Biological Clocks Tick for Men, Too

Fertility in men plummets during the late 30s and early 40s, researchers say.

ByABC News
July 7, 2008, 12:22 PM

July 7, 2008— -- A new study shows that a man's fertility starts to fall in his mid 30s, providing more evidence that like women, men, too, have a kind of biological clock that can play a big role in a women's chances of getting pregnant.

Researchers in France found that a male's fertility starts to decline as he enters his mid-30s and is significantly lower if he is over 40.

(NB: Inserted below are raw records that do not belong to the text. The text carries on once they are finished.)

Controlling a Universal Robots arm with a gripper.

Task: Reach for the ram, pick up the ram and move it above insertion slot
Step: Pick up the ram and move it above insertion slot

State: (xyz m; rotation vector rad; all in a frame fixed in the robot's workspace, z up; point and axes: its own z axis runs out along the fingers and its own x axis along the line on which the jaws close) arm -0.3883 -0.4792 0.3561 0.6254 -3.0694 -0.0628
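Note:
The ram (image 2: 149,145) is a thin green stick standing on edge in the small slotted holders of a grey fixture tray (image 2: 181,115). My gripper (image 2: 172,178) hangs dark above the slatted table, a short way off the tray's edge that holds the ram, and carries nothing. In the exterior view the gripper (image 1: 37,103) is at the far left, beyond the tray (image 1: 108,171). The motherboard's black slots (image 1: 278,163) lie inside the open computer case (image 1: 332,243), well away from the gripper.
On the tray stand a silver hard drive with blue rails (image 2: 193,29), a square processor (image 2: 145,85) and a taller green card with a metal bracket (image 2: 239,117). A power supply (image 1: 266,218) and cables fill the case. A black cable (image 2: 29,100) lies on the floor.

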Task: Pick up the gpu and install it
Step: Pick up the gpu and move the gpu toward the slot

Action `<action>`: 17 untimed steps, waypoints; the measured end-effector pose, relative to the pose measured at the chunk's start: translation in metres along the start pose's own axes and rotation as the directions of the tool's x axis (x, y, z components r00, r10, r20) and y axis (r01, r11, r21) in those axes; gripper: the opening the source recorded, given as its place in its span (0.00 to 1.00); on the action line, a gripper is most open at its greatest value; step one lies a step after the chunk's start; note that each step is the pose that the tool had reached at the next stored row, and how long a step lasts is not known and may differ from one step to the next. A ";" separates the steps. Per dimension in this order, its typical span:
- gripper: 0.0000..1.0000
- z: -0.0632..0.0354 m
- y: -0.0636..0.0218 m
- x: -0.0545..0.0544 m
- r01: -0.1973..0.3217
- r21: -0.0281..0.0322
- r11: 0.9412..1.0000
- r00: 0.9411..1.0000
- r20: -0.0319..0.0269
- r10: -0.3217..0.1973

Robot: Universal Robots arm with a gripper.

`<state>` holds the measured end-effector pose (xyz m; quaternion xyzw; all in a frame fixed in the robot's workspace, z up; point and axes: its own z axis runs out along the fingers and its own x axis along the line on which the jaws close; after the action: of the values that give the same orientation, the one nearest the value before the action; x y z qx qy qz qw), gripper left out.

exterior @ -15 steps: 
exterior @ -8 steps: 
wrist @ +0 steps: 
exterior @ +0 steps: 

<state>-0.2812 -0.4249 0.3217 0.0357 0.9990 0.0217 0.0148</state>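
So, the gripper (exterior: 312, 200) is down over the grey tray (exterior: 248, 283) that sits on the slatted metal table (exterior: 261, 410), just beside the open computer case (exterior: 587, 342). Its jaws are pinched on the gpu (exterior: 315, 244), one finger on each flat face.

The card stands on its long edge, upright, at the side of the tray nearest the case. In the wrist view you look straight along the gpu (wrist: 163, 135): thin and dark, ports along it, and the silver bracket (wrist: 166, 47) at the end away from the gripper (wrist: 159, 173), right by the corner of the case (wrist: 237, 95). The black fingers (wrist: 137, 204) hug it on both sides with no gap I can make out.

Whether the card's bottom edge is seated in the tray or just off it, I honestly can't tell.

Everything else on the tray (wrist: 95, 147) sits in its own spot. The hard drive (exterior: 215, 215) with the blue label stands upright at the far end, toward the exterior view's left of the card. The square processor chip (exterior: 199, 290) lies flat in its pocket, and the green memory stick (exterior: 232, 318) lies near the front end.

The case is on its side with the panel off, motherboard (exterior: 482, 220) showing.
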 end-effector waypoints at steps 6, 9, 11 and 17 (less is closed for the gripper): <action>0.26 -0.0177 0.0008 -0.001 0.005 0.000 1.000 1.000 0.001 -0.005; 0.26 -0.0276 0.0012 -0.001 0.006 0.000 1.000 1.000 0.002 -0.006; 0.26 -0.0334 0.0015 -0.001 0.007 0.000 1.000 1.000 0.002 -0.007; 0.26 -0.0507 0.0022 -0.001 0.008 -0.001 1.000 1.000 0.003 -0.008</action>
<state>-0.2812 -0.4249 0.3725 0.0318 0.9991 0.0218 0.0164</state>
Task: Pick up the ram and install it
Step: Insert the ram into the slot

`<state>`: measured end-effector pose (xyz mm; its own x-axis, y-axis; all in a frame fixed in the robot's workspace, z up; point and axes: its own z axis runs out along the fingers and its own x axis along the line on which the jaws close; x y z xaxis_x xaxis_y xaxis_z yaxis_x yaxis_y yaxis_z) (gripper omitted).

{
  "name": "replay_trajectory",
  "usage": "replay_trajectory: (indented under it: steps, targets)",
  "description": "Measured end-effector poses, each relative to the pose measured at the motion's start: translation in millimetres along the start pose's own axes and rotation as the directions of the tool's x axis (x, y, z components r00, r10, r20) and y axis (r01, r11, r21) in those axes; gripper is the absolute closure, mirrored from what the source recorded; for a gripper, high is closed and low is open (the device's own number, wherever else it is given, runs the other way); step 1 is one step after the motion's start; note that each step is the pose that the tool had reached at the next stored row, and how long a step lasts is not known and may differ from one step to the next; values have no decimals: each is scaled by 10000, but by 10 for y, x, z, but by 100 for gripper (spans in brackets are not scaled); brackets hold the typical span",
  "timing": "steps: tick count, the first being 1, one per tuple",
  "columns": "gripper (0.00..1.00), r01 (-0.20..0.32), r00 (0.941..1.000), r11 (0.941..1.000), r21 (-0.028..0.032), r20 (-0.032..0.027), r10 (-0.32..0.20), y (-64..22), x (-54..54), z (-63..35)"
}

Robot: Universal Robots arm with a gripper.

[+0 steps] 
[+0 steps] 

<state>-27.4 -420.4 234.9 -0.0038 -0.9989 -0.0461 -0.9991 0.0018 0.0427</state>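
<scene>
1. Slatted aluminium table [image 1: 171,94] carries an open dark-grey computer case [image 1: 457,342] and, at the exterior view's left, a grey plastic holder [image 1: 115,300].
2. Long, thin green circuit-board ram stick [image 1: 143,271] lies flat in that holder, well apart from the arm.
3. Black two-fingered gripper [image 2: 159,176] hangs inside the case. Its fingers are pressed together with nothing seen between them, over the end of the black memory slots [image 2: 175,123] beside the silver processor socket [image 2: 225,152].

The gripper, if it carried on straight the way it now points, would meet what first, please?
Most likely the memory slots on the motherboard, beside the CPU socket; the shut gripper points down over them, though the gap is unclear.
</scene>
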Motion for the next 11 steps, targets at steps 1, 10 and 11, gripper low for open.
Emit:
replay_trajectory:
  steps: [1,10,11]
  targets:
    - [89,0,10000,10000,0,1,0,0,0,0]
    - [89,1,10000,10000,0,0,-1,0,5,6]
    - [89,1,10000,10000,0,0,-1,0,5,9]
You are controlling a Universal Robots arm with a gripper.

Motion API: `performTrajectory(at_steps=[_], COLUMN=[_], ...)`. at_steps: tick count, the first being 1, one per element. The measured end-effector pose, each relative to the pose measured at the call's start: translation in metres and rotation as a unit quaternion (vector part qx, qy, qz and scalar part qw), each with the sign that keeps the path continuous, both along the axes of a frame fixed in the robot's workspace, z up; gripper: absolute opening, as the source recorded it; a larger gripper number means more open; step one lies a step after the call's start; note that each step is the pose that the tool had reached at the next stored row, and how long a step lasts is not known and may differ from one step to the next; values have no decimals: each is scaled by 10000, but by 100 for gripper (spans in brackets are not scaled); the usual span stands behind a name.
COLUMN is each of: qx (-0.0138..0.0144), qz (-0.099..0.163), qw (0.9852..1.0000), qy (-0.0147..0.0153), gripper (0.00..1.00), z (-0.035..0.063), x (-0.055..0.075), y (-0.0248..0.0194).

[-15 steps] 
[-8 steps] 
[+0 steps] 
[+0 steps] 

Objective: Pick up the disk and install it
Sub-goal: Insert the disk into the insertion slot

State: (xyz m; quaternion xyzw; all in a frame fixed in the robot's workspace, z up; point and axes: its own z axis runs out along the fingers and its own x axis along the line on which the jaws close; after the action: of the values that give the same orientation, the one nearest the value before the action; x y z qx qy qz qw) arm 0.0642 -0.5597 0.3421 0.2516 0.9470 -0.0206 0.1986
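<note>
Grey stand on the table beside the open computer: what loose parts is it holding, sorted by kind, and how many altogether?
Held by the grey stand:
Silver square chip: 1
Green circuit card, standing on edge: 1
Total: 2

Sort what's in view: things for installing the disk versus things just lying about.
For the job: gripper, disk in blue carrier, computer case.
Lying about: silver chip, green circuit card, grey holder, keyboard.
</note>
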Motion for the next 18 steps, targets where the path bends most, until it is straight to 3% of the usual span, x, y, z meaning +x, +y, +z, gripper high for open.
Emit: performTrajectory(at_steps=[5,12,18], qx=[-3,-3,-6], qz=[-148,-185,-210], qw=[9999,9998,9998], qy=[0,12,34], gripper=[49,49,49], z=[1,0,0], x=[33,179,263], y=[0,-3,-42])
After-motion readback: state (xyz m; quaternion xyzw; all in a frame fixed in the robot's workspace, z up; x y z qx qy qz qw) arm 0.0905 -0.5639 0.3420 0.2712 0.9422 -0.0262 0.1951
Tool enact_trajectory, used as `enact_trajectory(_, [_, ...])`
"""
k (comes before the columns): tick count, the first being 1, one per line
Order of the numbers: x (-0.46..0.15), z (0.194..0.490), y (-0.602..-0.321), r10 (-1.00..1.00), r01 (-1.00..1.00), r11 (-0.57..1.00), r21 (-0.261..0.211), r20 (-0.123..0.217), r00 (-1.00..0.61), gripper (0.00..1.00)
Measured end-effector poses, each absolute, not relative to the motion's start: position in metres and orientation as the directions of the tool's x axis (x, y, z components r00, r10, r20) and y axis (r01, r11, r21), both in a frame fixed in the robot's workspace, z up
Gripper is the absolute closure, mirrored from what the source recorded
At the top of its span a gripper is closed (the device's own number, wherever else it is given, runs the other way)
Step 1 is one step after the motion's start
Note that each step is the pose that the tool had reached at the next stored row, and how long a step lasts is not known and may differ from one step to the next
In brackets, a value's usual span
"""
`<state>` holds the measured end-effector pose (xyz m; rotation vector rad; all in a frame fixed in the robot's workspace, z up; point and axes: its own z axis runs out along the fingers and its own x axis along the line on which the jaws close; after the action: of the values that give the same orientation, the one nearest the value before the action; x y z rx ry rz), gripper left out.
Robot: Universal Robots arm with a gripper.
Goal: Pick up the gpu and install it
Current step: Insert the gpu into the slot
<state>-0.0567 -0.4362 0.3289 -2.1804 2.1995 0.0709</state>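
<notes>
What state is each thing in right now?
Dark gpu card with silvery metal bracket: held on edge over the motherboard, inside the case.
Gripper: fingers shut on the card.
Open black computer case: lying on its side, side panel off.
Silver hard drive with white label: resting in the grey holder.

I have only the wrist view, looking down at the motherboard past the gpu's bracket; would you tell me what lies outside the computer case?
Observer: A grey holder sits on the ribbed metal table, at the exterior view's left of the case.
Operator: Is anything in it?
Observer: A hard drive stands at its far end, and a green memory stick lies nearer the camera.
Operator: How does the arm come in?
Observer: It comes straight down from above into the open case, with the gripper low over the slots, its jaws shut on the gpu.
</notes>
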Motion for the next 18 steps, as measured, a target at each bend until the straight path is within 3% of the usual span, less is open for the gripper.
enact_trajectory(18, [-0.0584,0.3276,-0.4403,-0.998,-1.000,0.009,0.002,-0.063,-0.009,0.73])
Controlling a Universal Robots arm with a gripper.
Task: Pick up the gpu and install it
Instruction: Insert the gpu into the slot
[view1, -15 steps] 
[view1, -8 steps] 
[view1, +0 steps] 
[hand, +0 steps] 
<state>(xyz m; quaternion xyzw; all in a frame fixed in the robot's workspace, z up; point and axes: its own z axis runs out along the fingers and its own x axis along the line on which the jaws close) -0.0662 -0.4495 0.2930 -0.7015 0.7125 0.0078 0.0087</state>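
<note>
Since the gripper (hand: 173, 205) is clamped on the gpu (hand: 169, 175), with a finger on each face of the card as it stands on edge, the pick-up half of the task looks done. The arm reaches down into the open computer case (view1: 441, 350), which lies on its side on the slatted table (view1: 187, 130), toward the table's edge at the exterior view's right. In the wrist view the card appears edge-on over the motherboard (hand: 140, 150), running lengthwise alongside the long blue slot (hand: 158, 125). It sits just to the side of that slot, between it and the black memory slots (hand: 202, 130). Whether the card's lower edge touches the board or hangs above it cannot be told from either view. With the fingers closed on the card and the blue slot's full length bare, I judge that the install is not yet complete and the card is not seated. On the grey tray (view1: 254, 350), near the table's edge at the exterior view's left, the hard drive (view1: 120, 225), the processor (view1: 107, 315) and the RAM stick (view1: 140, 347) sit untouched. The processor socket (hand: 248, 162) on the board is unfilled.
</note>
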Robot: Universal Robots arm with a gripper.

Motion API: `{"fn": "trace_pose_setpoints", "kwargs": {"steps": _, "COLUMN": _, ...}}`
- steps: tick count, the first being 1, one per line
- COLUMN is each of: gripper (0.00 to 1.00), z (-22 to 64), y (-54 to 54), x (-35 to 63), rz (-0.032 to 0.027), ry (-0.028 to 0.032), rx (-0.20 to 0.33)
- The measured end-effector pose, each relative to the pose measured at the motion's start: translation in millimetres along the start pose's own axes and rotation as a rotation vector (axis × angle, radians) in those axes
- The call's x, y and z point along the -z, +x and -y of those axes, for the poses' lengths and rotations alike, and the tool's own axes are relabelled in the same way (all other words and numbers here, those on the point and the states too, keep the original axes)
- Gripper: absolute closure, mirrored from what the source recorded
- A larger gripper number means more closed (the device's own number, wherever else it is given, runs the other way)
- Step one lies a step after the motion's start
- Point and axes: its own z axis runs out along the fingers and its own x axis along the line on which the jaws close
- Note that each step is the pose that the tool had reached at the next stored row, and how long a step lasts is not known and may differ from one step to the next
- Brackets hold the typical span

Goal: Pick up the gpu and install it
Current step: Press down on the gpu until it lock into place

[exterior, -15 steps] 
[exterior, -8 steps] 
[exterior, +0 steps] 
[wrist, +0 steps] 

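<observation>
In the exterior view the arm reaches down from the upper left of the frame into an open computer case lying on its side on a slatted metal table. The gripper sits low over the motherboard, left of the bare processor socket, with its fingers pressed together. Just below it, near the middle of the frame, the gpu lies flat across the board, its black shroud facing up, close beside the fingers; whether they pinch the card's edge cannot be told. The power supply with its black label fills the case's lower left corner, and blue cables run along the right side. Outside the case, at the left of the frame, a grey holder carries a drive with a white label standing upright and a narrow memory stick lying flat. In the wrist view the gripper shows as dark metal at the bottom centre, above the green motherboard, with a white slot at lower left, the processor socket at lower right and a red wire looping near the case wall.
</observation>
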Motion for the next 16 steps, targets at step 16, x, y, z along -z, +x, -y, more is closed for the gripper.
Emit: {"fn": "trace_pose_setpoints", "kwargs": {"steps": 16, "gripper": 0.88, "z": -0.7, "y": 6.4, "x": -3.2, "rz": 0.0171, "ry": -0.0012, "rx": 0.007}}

The study included more than 12,200 couples being treated for infertility at the Eylau Center for Assisted Reproduction in Paris. The women were given intrauterine inseminations, or IUIs, also known as artificial inseminations, where sperm is inserted into the uterus when the woman is ovulating. This type of treatment is typically given to couples if the woman has no fertility problems.

Scientists monitored more than 21,000 of these procedures between January 2002 and December 2006 and recorded rates of pregnancy, miscarriage and births.

If a woman was over 35, the rate of pregnancy was lower. This was expected: maternal age has been long been linked to a couple's rate of pregnancy and chances of miscarriage.

But the study also found that if the father was in his late 30s, the chances of a successful pregnancy went down. Ten percent of treatments led to pregnancy in fathers over 40.

The father's age also affected rates of miscarriage. If a father was over 34, the miscarriage rate was 16.7 percent. Between the ages of 35 and 39, it went up to 19.5 percent. And if the father was older than 44, it jumped to 32.4 percent -- which means nearly one-third of the pregnancies ended in miscarriages.

Researchers said the problems were likely the result of DNA damage and fragmentation in sperm, which can lead to pregnancy failure and miscarriage.

Dr. Peter Schlegel, chairman of urology at the Weill Cornell Medical Center in New York, works at the Male Center for Reproductive Medicine. He told ABC News it is possible that there is a link between DNA damage and age.

"As men get older, there is an increase in the risk of having that fragmented DNA," Schlegel explained.